Gunilla había quedado en llamarla el jueves por la tarde. Quizá hubiese estado trabajando y se le hubiera hecho tarde. Cecilia sabía lo que pasaba. Pues ella también era artista.

Cecilia ya se encontraba en la casa de Katthammarsvik, adonde llegó la tarde anterior, cargada con la comida y el vino. Comerían arenques con patatas nuevas a mediodía, y después, por la noche, iban a asar unas rodajas de salmón a la parrilla. Nada de pistas de baile, ni fiestas y, lo más importante, sin más gente. Sólo ellas dos. Beberían vino y hablarían de arte, de la vida y del amor. Por ese orden.

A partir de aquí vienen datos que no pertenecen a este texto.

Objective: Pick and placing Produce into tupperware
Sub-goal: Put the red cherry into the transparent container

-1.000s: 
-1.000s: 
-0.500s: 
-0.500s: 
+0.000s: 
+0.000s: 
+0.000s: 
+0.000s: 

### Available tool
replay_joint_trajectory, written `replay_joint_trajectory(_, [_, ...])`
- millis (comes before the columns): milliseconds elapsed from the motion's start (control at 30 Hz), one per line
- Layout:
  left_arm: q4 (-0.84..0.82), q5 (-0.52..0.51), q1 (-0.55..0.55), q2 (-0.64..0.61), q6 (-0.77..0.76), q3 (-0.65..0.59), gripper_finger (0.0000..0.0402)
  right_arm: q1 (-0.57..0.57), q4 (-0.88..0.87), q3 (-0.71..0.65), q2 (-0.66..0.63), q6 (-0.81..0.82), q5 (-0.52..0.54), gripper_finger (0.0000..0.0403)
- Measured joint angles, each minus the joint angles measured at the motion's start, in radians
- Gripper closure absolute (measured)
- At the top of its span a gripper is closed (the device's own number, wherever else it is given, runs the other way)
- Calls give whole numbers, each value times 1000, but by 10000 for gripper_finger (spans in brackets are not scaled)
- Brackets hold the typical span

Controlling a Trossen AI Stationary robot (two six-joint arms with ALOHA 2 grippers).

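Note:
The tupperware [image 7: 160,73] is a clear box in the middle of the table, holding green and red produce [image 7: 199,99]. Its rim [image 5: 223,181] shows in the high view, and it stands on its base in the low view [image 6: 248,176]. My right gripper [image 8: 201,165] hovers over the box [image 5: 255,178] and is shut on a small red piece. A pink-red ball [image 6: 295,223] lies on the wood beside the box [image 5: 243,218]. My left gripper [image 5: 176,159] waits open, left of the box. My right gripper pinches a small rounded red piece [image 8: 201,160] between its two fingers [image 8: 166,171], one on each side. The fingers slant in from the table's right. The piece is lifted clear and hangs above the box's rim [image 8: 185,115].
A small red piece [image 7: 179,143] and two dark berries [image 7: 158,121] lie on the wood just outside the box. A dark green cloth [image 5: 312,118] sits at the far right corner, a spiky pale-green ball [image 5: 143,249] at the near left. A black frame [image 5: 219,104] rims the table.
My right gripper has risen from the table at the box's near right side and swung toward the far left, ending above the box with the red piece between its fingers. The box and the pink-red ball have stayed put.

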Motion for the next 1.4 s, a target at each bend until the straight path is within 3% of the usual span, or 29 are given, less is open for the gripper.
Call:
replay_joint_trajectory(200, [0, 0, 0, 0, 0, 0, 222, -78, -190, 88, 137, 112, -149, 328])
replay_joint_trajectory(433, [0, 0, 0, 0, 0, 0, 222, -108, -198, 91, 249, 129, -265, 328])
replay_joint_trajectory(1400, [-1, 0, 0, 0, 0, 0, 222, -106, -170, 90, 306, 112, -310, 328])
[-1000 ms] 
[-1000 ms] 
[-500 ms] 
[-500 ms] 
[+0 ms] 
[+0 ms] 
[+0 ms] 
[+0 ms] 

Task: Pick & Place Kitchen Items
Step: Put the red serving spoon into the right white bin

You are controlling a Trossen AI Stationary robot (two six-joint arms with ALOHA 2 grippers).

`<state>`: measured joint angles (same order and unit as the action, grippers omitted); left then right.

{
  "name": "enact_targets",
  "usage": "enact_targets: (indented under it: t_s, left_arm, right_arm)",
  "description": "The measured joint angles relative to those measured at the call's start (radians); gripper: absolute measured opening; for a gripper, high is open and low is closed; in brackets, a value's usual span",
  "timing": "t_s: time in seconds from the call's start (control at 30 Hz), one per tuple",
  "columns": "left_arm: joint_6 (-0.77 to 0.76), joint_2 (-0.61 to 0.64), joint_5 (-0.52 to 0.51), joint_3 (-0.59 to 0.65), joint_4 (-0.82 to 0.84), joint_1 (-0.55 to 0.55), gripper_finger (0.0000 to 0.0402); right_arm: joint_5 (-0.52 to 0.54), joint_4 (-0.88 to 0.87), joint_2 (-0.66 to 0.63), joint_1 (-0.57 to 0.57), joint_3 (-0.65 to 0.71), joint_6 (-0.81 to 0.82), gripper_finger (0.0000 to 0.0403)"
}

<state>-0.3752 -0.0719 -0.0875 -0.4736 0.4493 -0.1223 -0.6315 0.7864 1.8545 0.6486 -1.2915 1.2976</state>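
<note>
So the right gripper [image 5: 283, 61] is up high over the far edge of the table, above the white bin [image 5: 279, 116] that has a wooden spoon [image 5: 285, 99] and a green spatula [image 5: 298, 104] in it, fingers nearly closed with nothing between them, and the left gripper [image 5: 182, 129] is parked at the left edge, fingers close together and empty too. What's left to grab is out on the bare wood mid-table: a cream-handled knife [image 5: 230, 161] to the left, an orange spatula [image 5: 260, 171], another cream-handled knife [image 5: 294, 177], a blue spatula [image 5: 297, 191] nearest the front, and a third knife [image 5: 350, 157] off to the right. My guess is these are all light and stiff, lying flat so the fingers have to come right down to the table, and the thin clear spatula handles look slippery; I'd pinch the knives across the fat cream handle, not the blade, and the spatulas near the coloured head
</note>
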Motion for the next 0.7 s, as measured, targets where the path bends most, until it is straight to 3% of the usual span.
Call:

Cecilia había preparado un arreglo floral con una decoración sencilla, con flores y algunas ramas de abedul. Iban a comer fuera, disfrutando de la tranquilidad y el silencio. El parte meteorológico de la radio anunciaba anticiclón todo el fin de semana.

¿Dónde estaría Gunilla? Ya eran más de las once, y había llamado varias veces, tanto a su casa como al taller y al móvil.

¿Por qué no contestaba? Tal vez hubiera enfermado de repente, o quizá se había lesionado. Podía haber ocurrido cualquier cosa. Los pensamientos se le agolpaban en la cabeza, mientras preparaba las cosas. Cuando dieron las doce, decidió subir al coche y acercarse a casa de su amiga.

Gunilla vivía algo alejada de Katthammarsviken. Su casa estaba fuera, en el campo, en la parroquia de När. Había más de 20 kilómetros.

Cecilia se sentó en el coche con un desasosiego que aumentaba por momentos.

C
uando entró en el patio, los gansos corrían como enloquecidos de un lado para otro. Graznaban histéricos. La puerta del taller de cerámica estaba entornada. La empujó y entró.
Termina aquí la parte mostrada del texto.